I thought it would be an easy read for me; a lifelong learner and educator, I swim in a sea of feedback. I was surprised, then, by how challenging this book was for me to move through. Every page seemed to have ten nuggets of truth and one essential takeaway. Despite giving and getting it plenty, there was so much I didn’t – and don’t – know about what makes feedback useful.
One of the key points that Heen and Stone make in their book is that in order to be productive, feedback’s purpose needs to be clearly known to both the giver and the receiver. They break feedback down into three main categories: evaluation, coaching, and praise and argue that the three should be kept distinct. How we hear, understand and internalize things that are said to us can depend on how we feel about the person we are in conversation with, the place we are conversing, and how we feel about ourselves at that point in time – so feedback’s purpose is important to know.

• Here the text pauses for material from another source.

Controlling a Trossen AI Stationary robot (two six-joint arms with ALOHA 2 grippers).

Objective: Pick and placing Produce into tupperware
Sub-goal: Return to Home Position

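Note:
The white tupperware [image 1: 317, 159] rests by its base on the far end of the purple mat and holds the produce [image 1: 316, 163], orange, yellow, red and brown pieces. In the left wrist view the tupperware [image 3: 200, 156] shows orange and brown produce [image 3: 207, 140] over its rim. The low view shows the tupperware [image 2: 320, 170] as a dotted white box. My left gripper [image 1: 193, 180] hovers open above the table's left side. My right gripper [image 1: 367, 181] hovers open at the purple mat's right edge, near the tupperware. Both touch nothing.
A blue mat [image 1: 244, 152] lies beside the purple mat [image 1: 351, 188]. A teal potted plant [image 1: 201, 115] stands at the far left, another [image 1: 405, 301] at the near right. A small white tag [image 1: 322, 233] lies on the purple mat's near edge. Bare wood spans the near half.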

In July and August, I thought about feedback during a few different professional development experiences. At the Learning Design Summit put on by Global Online Academy, I listened to a colleague describe her evolution from a teacher who “smothered and covered” the pages of her students’ work to the more sparing and intentional-about-feedback teacher she is today. I could relate. Without exactly knowing why, I had changed my grading practice in similar ways over the years. As a young teacher, I spent nearly an hour on each student’s paper, writing notes in nearly inch of white space in the margins. As an older teacher, I tried to write less and meet to talk more, had students reflect on their own writing, and asked them about the kinds of feedback they wanted and needed in order to progress their work.
At two creative writing workshops, I noticed the skillful way that my instructors gave feedback to their students. Whether they had read Heen and Stone’s work on feedback or not, I don’t know; however, in making the purpose of their feedback crystal clear, they conformed to the best practice outlined in Heen and Stone’s book. The purpose of their feedback was evaluative. Students in their workshops did not need or want coaching on how to write or praise for having written well. What they wanted, and what they got, was targeted and helpful evaluation of their work – whether they had achieved what they needed to on the page, and if they hadn’t, which they usually hadn’t, how to recommit to the rigorous work of inching their writing closer to a publishable outcome.
Like everything else in school and life, giving and receiving feedback is both an art and a science. A sprinkling of intentionality and a jot of clarity really boosts its impact.